Task details = Copy out precisely the line that holds "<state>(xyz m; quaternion" and all the lines following it in the data, up to and including the last one, and no others.

Source material =
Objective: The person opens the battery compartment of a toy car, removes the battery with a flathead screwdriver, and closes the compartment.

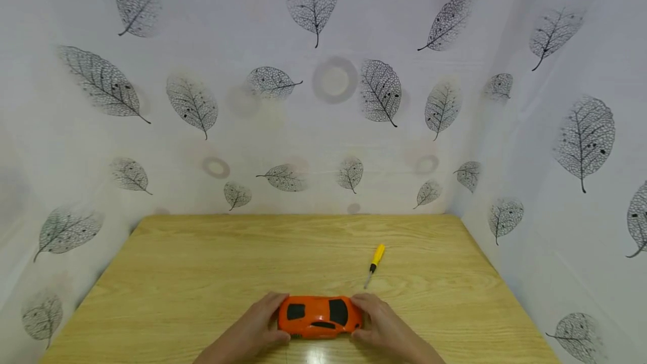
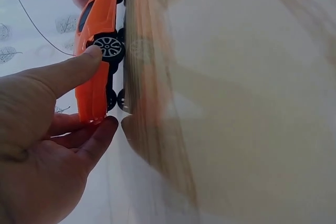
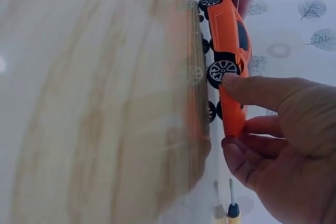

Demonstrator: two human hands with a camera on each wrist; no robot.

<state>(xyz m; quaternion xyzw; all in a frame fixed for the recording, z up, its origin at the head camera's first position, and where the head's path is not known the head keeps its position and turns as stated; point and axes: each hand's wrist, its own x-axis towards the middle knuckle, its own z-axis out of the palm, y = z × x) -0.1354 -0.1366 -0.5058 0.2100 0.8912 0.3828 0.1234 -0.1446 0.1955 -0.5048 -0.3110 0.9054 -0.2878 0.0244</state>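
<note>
An orange toy car (image 1: 318, 317) with black windows lies lengthwise across the near part of the wooden table, its roof facing up. The left hand (image 1: 258, 324) grips its left end, thumb on the near side. At the other end, the right hand (image 1: 386, 327) holds the car the same way. In the left wrist view, the left thumb (image 2: 86, 61) presses beside a spoked black wheel (image 2: 108, 47). The right thumb (image 3: 239, 87) touches the car by a front wheel (image 3: 222, 72) in the right wrist view. Whether all wheels rest on the table I cannot tell.
A screwdriver (image 1: 376, 260) with a yellow and black handle lies on the table (image 1: 212, 251) behind the car, to the right. White cloth (image 1: 323, 128) printed with dark leaves stands behind the table and along both its sides.
</note>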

Your response =
<state>(xyz m; quaternion xyzw; all in a frame fixed for the recording, z up, its origin at the head camera's first position, and where the head's path is not known the head keeps its position and turns as stated; point and axes: each hand's wrist, its own x-axis towards the middle knuckle, its own z-axis out of the palm, y = z × x) -0.1354 -0.1366 -0.5058 0.2100 0.8912 0.3828 0.1234 -0.1446 0.1955 -0.5048 -0.3110 0.9054 -0.2878 0.0244</state>
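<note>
An orange toy car (image 1: 318, 317) with black windows lies lengthwise across the near part of the wooden table, its roof facing up. The left hand (image 1: 258, 324) grips its left end, thumb on the near side. At the other end, the right hand (image 1: 386, 327) holds the car the same way. In the left wrist view, the left thumb (image 2: 86, 61) presses beside a spoked black wheel (image 2: 108, 47). The right thumb (image 3: 239, 87) touches the car by a front wheel (image 3: 222, 72) in the right wrist view. Whether all wheels rest on the table I cannot tell.
A screwdriver (image 1: 376, 260) with a yellow and black handle lies on the table (image 1: 212, 251) behind the car, to the right. White cloth (image 1: 323, 128) printed with dark leaves stands behind the table and along both its sides.
</note>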

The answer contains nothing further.